Mobidyc is a tool for building and using agent-based models relating to population dynamics. It can be used by biologists without any computing skills (Vincent Ginot).

http://www.thonon.inra.fr/mobidyc

StarLogo

StarLogo is a specialized version of the Logo programming language. With traditional versions of Logo, you can create drawings and animations by giving commands to graphic "turtles" on the computer screen. StarLogo extends this idea by allowing you to control thousands of graphic turtles in parallel. In addition, StarLogo makes the turtles' world computationally active: you can write programs for thousands of "patches" that make up the turtles' environment. Turtles and patches can interact with one another -- for example, you can program the turtles to "sniff" around the world, and change their behaviors based on what they sense in the patches below. StarLogo is particularly well-suited for Artificial Life projects.

StarLogo is a programmable modeling environment for exploring the workings of decentralized systems -- systems that are organized without an organizer, coordinated without a coordinator. With StarLogo, you can model many real-life phenomena, such as bird flocks, traffic jams, ant colonies, and market economies.

http://www.media.mit.edu/starlogo/

Swarm

Swarm is a software package for multi-agent simulation of complex systems, originally developed at the Santa Fe Institute. Swarm is intended to be a useful tool for researchers in a variety of disciplines. The basic architecture of Swarm is the simulation of collections of concurrently interacting agents: "with this architecture, we can implement a large variety of agent based models".

http://www.swarm.org

Mobile agents and assistants

Because of the economic repercussions, this category of agents is mainly attached to the commercial field. They allow either an assistance to the user (the synchronization and the management of diaries, e-mail filtering, memory of the user...), or the adaptive search for information (indexing of documents, request in data base, co-operative search), or the commercial activity (E-trade, virtual company, technological survey auction sales...).

Some examples:

The Software Agents group of the MIT Lab Media develops several projects such as NewT (personalization of the news), Amalthaea (for search, control, and the filtering of the sources of information). Letizia (assisting for search on the WEB). Yenta (kind of yellow page where the users can make knowledge and communicate while keeping their protected personal information), etc.

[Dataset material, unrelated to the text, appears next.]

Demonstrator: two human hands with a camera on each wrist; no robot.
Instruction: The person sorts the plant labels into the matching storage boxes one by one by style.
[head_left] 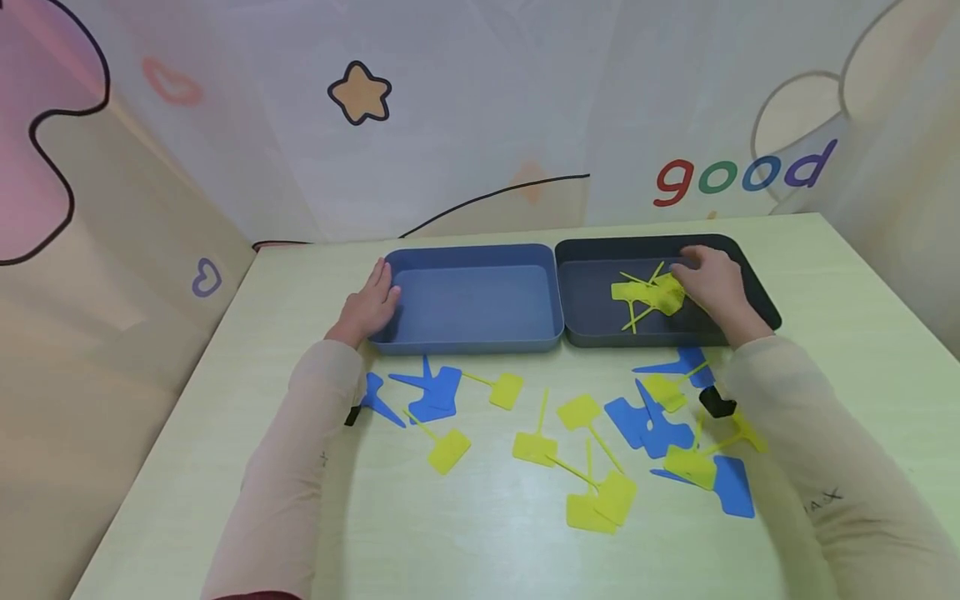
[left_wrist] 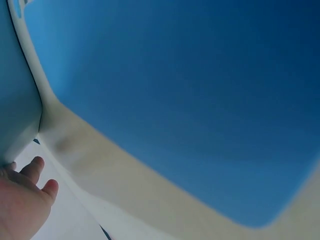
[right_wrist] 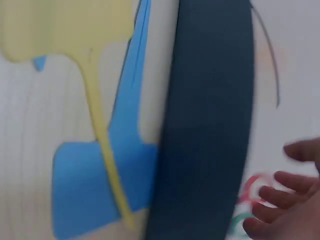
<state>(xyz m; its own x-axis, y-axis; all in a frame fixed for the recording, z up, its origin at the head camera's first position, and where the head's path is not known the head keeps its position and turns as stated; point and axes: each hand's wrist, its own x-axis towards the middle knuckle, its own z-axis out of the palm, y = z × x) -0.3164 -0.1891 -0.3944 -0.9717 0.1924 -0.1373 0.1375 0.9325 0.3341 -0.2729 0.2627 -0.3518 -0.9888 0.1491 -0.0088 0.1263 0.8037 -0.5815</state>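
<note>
My left hand (head_left: 367, 308) lies against the left end of a blue-grey tray (head_left: 551, 296), its fingers stretched along the rim. Over the black tray (head_left: 761, 304) to the right, my right hand (head_left: 714, 283) hovers at the right edge of a small heap of yellow plant labels (head_left: 648, 292). In the right wrist view the right hand's fingers (right_wrist: 280, 197) are loosely bent and apart, with nothing between them. A blue plant label (right_wrist: 100, 185) and a yellow one (right_wrist: 70, 25) show beside the dark tray wall there. Left fingers (left_wrist: 34, 170) appear beside the tray in the left wrist view.
Several blue plant labels (head_left: 442, 396) and yellow plant labels (head_left: 534, 447) lie scattered on the pale table (head_left: 435, 542) before the trays, some overlapping. Both trays stand side by side near the back edge, with a printed curtain (head_left: 465, 100) behind.
</note>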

Microsoft Persona Project: A conversational assistant who interacts with the user in natural language. An initial prototype the Peed parrot was produced to answer the requests of the users in the musical field.

Andersen Consulting: LifestyleFinder, InfoFinder (of the agents which learns offers the preferences from the users and them information while being based on their way of life) BargainFinder (a comparison in real time between the prices of the goods offered on various sites proposes).

Aglets (IBM), Odyssey (General Magic)...

For further information...

For further and exhaustive information on the various categories of agents, you can consult the English-speaking links of Alan Wexelblat and Pattie Maes, the UMBC Agentsweb, the multiagent.com or the Agent Society Home Page or the Reynolds pages.